ASF compared state vectors derived from Two Line Element files at CelesTrak with the Seasat precise orbits solutions made as part of the NASA Ocean Altimeter Pathfinder Project. It was determined that the precise orbit solutions gave better geolocations in final products and were, therefore, used in the production of the Seasat detected image archives.

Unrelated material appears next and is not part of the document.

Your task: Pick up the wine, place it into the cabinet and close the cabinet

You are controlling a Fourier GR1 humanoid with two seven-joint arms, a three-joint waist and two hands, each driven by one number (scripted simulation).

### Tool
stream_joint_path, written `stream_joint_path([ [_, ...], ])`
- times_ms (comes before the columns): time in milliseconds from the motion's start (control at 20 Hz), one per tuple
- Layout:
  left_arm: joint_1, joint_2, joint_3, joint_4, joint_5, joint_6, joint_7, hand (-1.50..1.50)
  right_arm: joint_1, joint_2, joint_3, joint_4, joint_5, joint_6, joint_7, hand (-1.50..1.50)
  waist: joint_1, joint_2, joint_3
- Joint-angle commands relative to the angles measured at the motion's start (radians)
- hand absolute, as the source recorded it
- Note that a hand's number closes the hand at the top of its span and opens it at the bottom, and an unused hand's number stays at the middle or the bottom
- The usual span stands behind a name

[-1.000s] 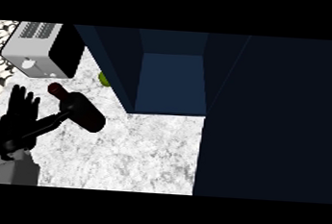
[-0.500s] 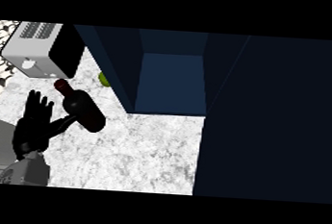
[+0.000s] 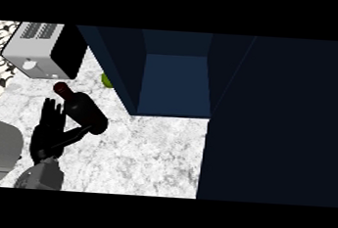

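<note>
No legible text (none anywhere)

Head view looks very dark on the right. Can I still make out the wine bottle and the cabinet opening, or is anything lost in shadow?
Head view: the wine bottle reads clearly, dark against the pale marble counter; the left hand is black but its outline shows beside the bottle. The cabinet interior is a dim blue, just visible; the door panel at the right is near black, without detail. No glare.
</note>
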Motion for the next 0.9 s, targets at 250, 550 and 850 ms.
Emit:
stream_joint_path([
  [250, -0.062, -0.016, 0.068, 0.16, 0.102, -0.039, -0.133, -1.5, 0.042, -0.031, -0.047, -0.24, -0.1, 0.003, 0.091, -1.5, -0.001, 0.002, 0.0],
  [550, -0.091, -0.02, 0.119, 0.216, 0.194, -0.099, -0.188, -1.5, 0.034, -0.026, -0.049, -0.253, -0.086, -0.006, 0.11, -1.5, -0.005, 0.0, -0.001],
  [850, -0.147, -0.003, 0.123, 0.305, 0.218, -0.142, -0.219, -1.5, 0.103, -0.022, -0.023, -0.272, -0.076, 0.006, 0.094, -1.5, -0.01, -0.001, 0.0],
])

Satellite imaging times were filtered as accurately as possible. First, a crude time filtering was applied to fix gross errors greater than 513 from the local trend line. Next, sticking satellite clock times were brought into line, and a final linear fit was performed to bring all time values to within 2 msec of the new linear trend. Then, all discontinuities in the time fields of the data were found and fixed. Finally, the start times of all files were changed to match the linear trend of the rest of the file.

Although ASF has not undertaken a thorough analysis of geolocation accuracies, it was noted that Seasat geolocations usually show an across-track error. To adjust for this, a negative 1,000-meter slant range shift was introduced into the products when calculating georeferencing information. Users are advised that when attempting to recreate the geolocations stored in either the HDF5 or the GeoTIFF products, this -1,000-meter slant range shift must be taken into account.

In the end, the data quality group at ASF examined only six different sites for geolocation accuracy. Each image’s geolocations were matched against the same feature in an Advanced Land Observing Satellite (ALOS) Phased Array L-band Synthetic Aperture Radar (PALSAR) image. This removed any concern over geolocation shifts dues to terrain height; i.e., the terrain height would affect both the Seasat and the ALOS images similarly, meaning the effect would be cancelled out.

Site Location Observed Geolocation Offset
Albany, OR 1300.7
Big Delta, AK 908.8
Datchet, England 812.5
Dallas, TX 1611.8
Milton, LA 351.9
Apalachicola, Florida 152.1

Geolocation Analysis: The ASF data quality group, comparing locations in the Seasat images with locations in ALOS PALSAR imagery, examined six sites. Offsets are given in meters.